Der WEISSE RING hat seit 1976 mit derzeit 420 Anlaufstellen ein
bundesweites Hilfsnetz für Kriminalitätsopfer aufbauen können. Mehr
als 3.000 ehrenamtlich tätige Mitarbeiterinnen und Mitarbeiter stehen
den Opfern und ihren Familien mit Rat und Tat zur Seite, leisten
menschlichen Beistand und persönliche Betreuung, geben Hilfestellung
im Umgang mit den Behörden und helfen den Geschädigten so bei der
Bewältigung der Tatfolgen. So ist der WEISSE RING seit seiner
Gründung für Hunderttausende von Betroffenen zu einem Rettungsanker
in oft aussichtslos erscheinenden Lebenssituationen geworden.

Gerne stellen wir Ihnen auch Fotomaterial der Veranstaltung zur
Verfügung. Weitere Informationen zum Opferforum und zur Arbeit von
Deutschlands einziger bundesweit tätiger Opferhilfe-Organisation sind
im Internet unter www.weisser-ring.de abrufbar.

Resolution des 21. Opferforums des WEISSEN RINGS:

Ausbau der Opferentschädigung

1. Sparen an Gewaltopfern ist unverantwortlich.

2. Ein modernes Opferentschädigungsrecht darf nicht zu
Rückschritten für Opfer führen.

3. Der Rechtsfolgenverweis im Opferentschädigungsgesetz (OEG) auf
das Bundesversorgungsgesetz (BVG) hat sich in jahrzehntelanger Praxis
bewährt.

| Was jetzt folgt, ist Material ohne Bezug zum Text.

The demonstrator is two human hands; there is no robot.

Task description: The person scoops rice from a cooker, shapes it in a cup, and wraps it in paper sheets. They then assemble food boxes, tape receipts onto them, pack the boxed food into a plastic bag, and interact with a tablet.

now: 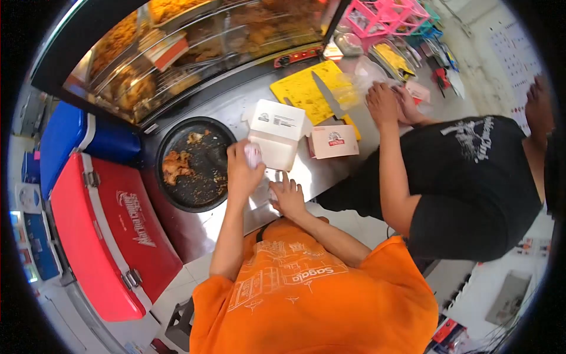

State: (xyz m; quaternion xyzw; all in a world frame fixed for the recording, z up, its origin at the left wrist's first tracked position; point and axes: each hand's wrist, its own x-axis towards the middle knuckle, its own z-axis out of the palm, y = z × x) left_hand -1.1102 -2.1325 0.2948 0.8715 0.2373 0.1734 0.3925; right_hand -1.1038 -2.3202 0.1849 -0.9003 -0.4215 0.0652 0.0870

An das BVG ist das gesamte soziale Entschädigungsrecht
angedockt.

4. Verbesserungen im Opferentschädigungsrecht sind gleichwohl
notwendig:

– Wer Gewalt erlebt hat, muss bei Bedarf sofortige Hilfe durch
fachkundige Therapeuten erhalten.

– Wichtig ist eine schnelle Leistungsgewährung, dazu gehören auch
vorläufige Leistungen und Vorschusszahlungen.

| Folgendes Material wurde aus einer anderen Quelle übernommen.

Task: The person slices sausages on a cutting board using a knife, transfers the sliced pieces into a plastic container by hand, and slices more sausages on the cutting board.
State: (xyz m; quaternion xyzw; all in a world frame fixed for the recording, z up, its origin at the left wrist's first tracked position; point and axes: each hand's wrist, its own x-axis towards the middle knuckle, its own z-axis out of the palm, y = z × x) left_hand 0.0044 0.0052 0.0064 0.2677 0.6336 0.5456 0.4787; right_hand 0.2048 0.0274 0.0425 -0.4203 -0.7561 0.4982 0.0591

– Das Opferentschädigungsrecht muss auch neue Formen von
Kriminalität berücksichtigen, z. B. Nachstellungen (Stalking).

– Eine auf die Bedürfnisse der Opfer abgestellte Verwaltung ist
Voraussetzung für zügige Verfahrensabläufe.

5. Opfer können ihre Rechte nur wahrnehmen, wenn sie ihre Rechte
kennen. Informationsoffensiven sind notwendig.